### Required work
In full and word for word, return the listing that follows.

### Supplied information
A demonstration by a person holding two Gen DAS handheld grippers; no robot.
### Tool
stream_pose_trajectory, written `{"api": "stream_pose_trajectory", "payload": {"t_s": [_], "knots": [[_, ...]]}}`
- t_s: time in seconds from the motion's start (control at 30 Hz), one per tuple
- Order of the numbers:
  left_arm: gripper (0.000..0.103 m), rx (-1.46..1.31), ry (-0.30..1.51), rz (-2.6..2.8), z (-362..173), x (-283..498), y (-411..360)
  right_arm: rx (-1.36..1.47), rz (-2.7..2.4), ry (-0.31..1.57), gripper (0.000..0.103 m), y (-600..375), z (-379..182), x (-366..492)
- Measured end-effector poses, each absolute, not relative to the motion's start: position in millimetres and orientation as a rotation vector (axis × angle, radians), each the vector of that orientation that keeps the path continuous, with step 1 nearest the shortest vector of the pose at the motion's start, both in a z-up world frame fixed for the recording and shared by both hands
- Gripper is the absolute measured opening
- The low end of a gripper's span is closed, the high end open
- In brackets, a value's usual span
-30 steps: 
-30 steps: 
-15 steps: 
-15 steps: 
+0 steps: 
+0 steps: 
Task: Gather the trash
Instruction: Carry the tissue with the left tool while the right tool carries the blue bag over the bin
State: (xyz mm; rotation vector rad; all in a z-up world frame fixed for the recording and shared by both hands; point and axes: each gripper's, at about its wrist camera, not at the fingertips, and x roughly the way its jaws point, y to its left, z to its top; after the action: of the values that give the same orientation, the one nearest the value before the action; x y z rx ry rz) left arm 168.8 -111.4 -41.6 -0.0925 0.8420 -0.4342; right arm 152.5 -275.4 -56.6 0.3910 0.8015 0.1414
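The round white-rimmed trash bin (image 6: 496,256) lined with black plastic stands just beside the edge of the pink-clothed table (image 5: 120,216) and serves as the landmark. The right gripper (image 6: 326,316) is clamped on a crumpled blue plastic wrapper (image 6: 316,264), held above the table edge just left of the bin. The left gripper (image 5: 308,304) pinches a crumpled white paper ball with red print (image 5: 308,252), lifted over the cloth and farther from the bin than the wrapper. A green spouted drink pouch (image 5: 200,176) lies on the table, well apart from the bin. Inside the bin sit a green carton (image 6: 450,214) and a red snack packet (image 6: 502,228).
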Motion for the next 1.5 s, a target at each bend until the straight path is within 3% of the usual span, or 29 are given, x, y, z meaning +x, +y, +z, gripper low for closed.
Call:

### Task response
A demonstration by a person holding two Gen DAS handheld grippers; no robot.
### Tool
stream_pose_trajectory, written `{"api": "stream_pose_trajectory", "payload": {"t_s": [_], "knots": [[_, ...]]}}`
- t_s: time in seconds from the motion's start (control at 30 Hz), one per tuple
- Order of the numbers:
  left_arm: gripper (0.000..0.103 m), rx (-1.46..1.31), ry (-0.30..1.51), rz (-2.6..2.8), z (-362..173), x (-283..498), y (-411..360)
  right_arm: rx (-1.36..1.47), rz (-2.7..2.4), ry (-0.31..1.57), gripper (0.000..0.103 m), y (-600..375), z (-379..182), x (-366..492)
- Measured end-effector poses, each absolute, not relative to the motion's start: position in millimetres and orientation as a rotation vector (axis × angle, radians), each the vector of that orientation that keeps the path continuous, with step 1 nearest the shortest vector of the pose at the motion's start, both in a z-up world frame fixed for the recording and shared by both hands
- Gripper is the absolute measured opening
- The low end of a gripper's span is closed, the high end open
- In brackets, a value's usual span
-30 steps: 
-30 steps: 
-15 steps: 
-15 steps: 
+0 steps: 
+0 steps: 
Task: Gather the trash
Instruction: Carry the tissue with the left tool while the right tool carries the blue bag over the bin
State: (xyz mm; rotation vector rad; all in a z-up world frame fixed for the recording and shared by both hands; point and axes: each gripper's, at about its wrist camera, not at the fingertips, and x roughly the way its jaws point, y to its left, z to its top; after the action: of the values that give the same orientation, the one nearest the value before the action; x y z rx ry rz) left arm 168.8 -111.4 -41.6 -0.0925 0.8420 -0.4342; right arm 152.5 -275.4 -56.6 0.3910 0.8015 0.1414
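The round white-rimmed trash bin (image 6: 496,256) lined with black plastic stands just beside the edge of the pink-clothed table (image 5: 120,216) and serves as the landmark. The right gripper (image 6: 326,316) is clamped on a crumpled blue plastic wrapper (image 6: 316,264), held above the table edge just left of the bin. The left gripper (image 5: 308,304) pinches a crumpled white paper ball with red print (image 5: 308,252), lifted over the cloth and farther from the bin than the wrapper. A green spouted drink pouch (image 5: 200,176) lies on the table, well apart from the bin. Inside the bin sit a green carton (image 6: 450,214) and a red snack packet (image 6: 502,228).
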Motion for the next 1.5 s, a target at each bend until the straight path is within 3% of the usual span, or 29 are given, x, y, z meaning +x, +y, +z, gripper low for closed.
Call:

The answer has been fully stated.